# Assignment 5
## Student Information
### Name: Tanzim Nawaz
### ID: 11834685


## Problem Statement
The goal of this assignment is simulate the ranking process of web search results while utilizing a different method than the one outlined in the paper. The data used here is not real search engine data, but rather synthetic data generated by code.

# Methodology

## How Simulated Data Was Generated
The simulated data represents web pages, each with a unique ID and a randomly assigned relevance score. I generated 34,279 such pages, matching the paper, with scores varying uniformly between -80000 and 50000, also matching the paper.

## How Your Ranking Method Works and How It Differs from K-Winners-Take-All

My ranking method uses a Min-Heap to efficiently find the top 20 most important web pages. It differs significantly from a K-Winners-Take-All (K-WTA) model described in the paper. A K-WTA model typically involves a competitive neural network or iterative process where 'k' neurons (or elements) "win" by suppressing others. It's often complex, potentially involving dynamic systems or spike trains, as suggested by the paper's title. In contrast, the Min-Heap method is a standard data structure algorithm, purely based on comparisons and heap operations, without any neural network or iterative "winning" mechanisms. It's a direct, non-iterative selection process focused on maintaining the 'k' largest elements seen so far.

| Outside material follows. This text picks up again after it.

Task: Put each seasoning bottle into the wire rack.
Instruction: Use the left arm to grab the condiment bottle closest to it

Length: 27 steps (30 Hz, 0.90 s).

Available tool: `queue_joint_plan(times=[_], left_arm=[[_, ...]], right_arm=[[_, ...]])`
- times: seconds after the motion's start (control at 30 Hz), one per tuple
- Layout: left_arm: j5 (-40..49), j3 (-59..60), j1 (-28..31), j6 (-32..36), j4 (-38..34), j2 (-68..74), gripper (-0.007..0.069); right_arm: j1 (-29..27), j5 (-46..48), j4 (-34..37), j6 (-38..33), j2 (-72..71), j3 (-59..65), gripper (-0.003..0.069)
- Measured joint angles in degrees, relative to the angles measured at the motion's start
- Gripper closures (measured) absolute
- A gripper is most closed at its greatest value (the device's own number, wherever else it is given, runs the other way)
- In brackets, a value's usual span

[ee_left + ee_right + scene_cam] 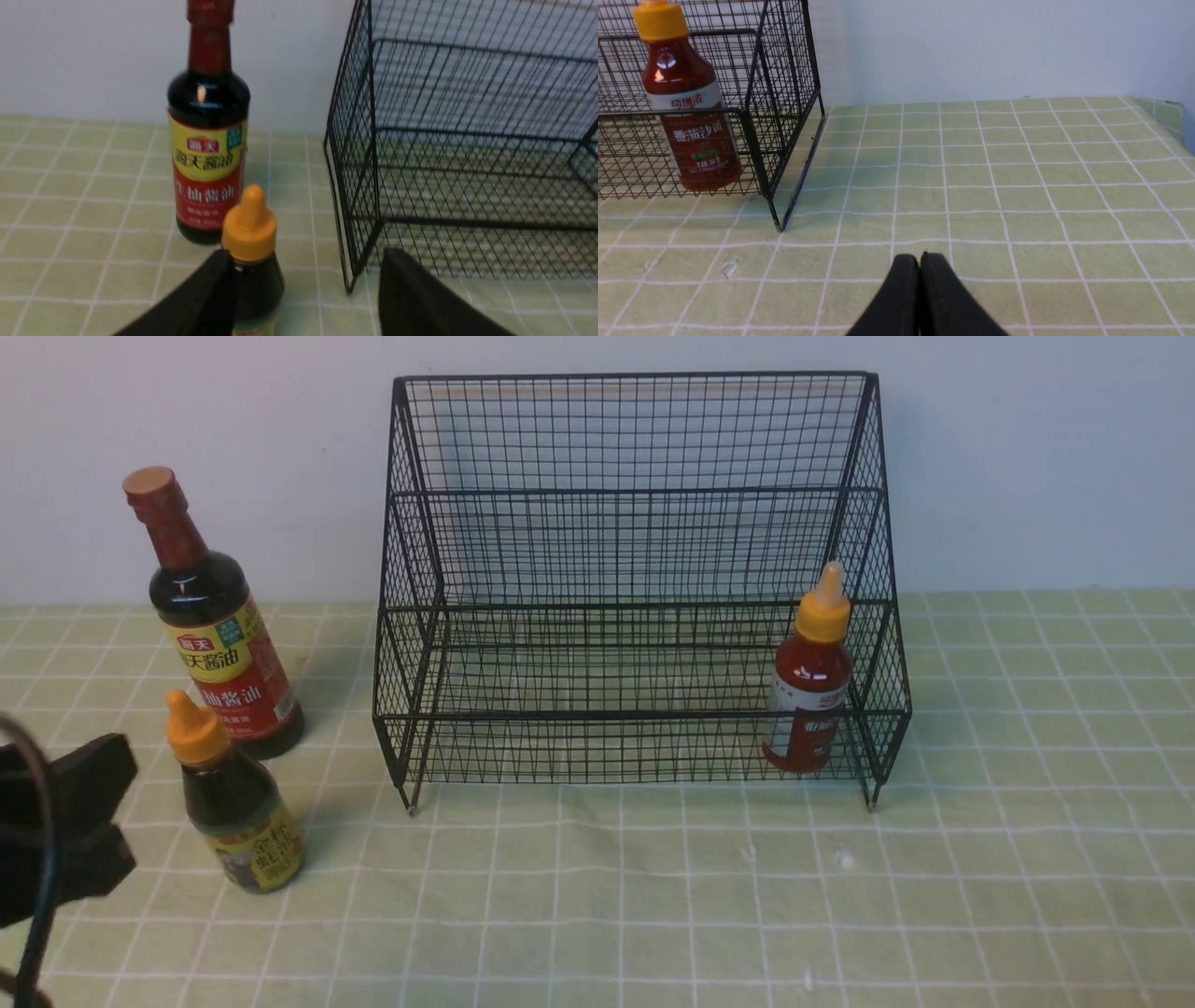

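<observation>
While your left gripper (306, 284) stands with its jaws spread and nothing between them, your right gripper (920, 263) is clenched, its tips together and holding nothing. You have the red bottle (810, 681) in the rack (635, 716) — it sits in the lower part, near the side on your right, its orange cap up and its white-and-red label showing through the mesh. The other two bottles are outside, off to the left of the rack. You can see the soy sauce (224, 635), tall and dark with a red neck, standing on the tiled-pattern cloth (653, 896) near the wall (1027, 457). Nearer to you is the small dark bottle (243, 821), upright too, with an orange nozzle cap and a yellow label; from your front view it overlaps the foot of the soy sauce, and you cannot tell whether the two touch. Part of your left arm (65, 821) shows at the left edge of that view, just beside the small dark bottle, blurred and dark. Your left wrist view puts one fingertip (217, 289) in front of that bottle, with the jaws open around bare space rather than around it. The rack itself stands on its short legs, well apart from your right gripper.
</observation>
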Motion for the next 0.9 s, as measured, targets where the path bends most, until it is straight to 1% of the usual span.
queue_joint_plan(times=[0.1, 0.17, 0.2, 0.23, 0.3, 0.53, 0.9], left_arm=[[7.94, -7.39, 0.0, 0.0, 0.46, 7.74, 0.0128], [12.57, -13.12, 0.0, 0.05, 1.56, 12.72, 0.0097], [13.29, -13.6, 0.0, 0.05, 1.72, 13.18, 0.0094], [15.41, -17.28, 0.0, 0.05, 3.21, 16.64, 0.0083], [17.51, -20.94, 0.0, -0.07, 5.55, 20.11, 0.0081], [21.15, -29.06, 0.0, -3.07, 11.89, 30.76, 0.0081], [21.33, -29.97, 0.0, -4.18, 13.2, 42.28, 0.0081]], right_arm=[[0.0, 0.0, 0.0, 0.0, 0.0, 0.0, 0.0673], [0.0, 0.0, 0.0, 0.0, 0.0, 0.0, 0.0673], [0.0, 0.0, 0.0, 0.0, 0.0, 0.0, 0.0673], [0.0, 0.0, 0.0, 0.0, 0.0, 0.0, 0.0673], [0.0, 0.0, 0.0, 0.0, 0.0, 0.0, 0.0673], [0.0, 0.0, 0.0, 0.0, 0.0, 0.0, 0.0673], [0.0, 0.0, 0.0, 0.09, 0.0, 0.0, 0.0673]])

## The Logic and Steps Used (Min-Heap)

- Initialize a Min-Heap: A min-heap data structure is created to store the 20 most important pages found so far. The heap stores tuples of (score, page_id), with the smallest score always at the top.

- Iterate Through Pages: Each of the simulated web pages is processed one by one.

- Fill the Heap (Initial Phase): If the heap contains fewer than 20 pages, the current page's (score, page_id) is added directly to the heap.

- Maintain Top 20 (Main Phase): Once the heap is full (contains 20 pages), the current page's score is compared with the score of the page at the top of the heap (which is the lowest score among the current top 20).

If the current page's score is higher than the smallest score in the heap, the smallest element is removed from the heap, and the current page is added.

If the current page's score is not higher, it's simply ignored as it's not among the most important 20.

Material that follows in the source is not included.